Indeed, most “false unipolar” [47] TRD cases presented a rapid pop-up on antidepressant, frequent motor agitation, somatic symptoms and fatigue and a history of polypharmacy, which may be accounted as a potential iatrogenic phenomenon for mixed states and cyclicity among those with a supposed bipolar diathesis [48].

Further evidences suggesting that some TRD-MDD patients may have (or acquire) a bipolar diathesis, have been also provided by the French national naturalistic “EPIDEP” study, which major outcomes included the evaluation of bipolar patients using also temperamental instruments (as the Temperament Evaluation of the Memphis, Pisa, Paris, and San Diego Auto-questionnaire – TEMPS-A) [49]. Cyclothymic-sensitive and Depressive temperaments, along with motor agitation, greater severity of current depressive episode, scored significantly higher among those with BP-TRD [50].

The adoption of less restrictive diagnostic criteria (e.g. 2 days of hypomania vs. the arbitrary DSM-IV 4 days duration one) and the use of sensitive (yet acceptable in sensitivity) instruments (e.g. Hypomania Check-List 32-items – HCL-32) [51] may lead to a prompter recognition of sub-threshold “resistance” clusters (e.g. “depressive mixed states” – MDE + 2 hypomanic features) [52] following a bipolar diathesis.

SHOULD SOME TRD CASES FOLLOW A BIPOLAR DIATHESIS OR SHOULD THE TRD NOSOLOGY BEEN REVISED?

While no data support the evidence that all TRD cases should follow a bipolar diathesis, neither they support the opposite.

It is interesting to observe how most recent evidences tend to suggest a bipolar diathesis in a subgroup of DSM-IV-defined unipolar depressed patients and how significantly should the clinical outcome be influenced by different therapeutic implications (as pointed out by preliminary Systematic Treatment Enhancement Program for Bipolar Disorder – STEP-BD evidences) [53].

Finally, when TRD lasts for a very long time (despite repetitive “adequate” trials), it should be prudent to promptly revise diagnosis and/or therapeutic choices.

In fact, prolonged antidepressant treatments may induce bipolar phenomena as rapid cyclicity and mixed states as well as antidepressant-resistance in some patients and their over-prescription should therefore be avoided [54], preferring lithium and atypical antipsychotics, as indicated by the BP-TRD algorhythm recently proposed by Pacchiarotti et al. [55].

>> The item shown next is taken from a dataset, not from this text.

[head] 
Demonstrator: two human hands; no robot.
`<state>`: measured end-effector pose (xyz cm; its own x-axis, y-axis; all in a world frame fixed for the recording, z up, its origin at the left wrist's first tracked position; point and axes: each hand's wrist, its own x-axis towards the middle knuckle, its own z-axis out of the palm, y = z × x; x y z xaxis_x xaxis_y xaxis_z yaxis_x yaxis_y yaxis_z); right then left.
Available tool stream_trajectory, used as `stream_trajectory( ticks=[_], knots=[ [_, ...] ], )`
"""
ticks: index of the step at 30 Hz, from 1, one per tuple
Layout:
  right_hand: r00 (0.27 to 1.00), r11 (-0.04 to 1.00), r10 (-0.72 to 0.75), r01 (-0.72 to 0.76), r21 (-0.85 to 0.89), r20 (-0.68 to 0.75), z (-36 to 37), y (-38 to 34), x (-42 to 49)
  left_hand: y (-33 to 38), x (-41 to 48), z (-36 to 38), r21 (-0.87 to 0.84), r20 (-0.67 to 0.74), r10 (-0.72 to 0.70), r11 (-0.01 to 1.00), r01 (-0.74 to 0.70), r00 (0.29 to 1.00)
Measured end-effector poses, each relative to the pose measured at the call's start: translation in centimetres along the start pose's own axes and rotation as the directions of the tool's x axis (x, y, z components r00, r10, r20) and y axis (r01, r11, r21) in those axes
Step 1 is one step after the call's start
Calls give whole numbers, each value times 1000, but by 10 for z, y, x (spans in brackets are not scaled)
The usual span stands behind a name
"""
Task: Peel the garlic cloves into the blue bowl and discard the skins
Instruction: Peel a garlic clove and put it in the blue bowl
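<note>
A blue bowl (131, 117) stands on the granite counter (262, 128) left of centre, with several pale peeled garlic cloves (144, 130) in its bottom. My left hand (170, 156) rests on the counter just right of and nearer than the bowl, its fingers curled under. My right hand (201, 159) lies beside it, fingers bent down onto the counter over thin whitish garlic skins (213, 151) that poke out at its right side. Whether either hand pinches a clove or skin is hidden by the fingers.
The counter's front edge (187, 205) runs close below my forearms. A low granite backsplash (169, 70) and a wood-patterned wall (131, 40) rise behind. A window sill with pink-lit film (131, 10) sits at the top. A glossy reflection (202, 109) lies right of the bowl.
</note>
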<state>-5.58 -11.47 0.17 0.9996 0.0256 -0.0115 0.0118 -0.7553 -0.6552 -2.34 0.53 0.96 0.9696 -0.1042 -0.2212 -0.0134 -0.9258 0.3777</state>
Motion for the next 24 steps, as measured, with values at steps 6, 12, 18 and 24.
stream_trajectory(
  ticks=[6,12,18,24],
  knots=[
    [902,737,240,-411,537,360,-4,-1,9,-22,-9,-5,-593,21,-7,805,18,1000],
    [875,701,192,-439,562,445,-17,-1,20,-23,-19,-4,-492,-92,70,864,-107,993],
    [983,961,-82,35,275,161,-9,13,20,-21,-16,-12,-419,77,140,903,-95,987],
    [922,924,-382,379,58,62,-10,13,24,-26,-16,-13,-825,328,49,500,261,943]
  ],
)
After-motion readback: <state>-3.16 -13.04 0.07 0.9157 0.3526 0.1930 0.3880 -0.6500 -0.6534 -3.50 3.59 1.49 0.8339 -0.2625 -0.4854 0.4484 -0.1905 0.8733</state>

Also, while a bipolar hypothesis for some TRD cases is definitely not a novel approach, it appears to become a gradually more popular remark, especially considering that further insights are progressively acquired about a potential bipolar diathesis for some of the features sometimes associated with TRD too: just to mention one, a history of substance abuse is today almost widely accepted as a strong bipolar feature.

In conclusion, directions for future research on TRD shouldn’t apart from a substantial revision of the way TRD itself is defined. Adopting widely accepted criteria for the “adequacy” of a trial as well for the concept of “resistance” is mandatory in order to allow researchers to give rise to a hoped international collaborative group. Specifically, more attention should be placed on a plausible bipolar diathesis for some of the TRD cases as a progressively greater number of latest literature evidences tend to support this view.

Otherwise, till a consistent revision of current boundaries of TRD nosology will be performed, we’ll have no opportunity to fully overcome the resistance phenomenon.

CORE ABBREVIATIONS

TRD: as Treatment Resistant Depression; MDD: as Major Depressive Disorder; BP: as Bipolar Disorder.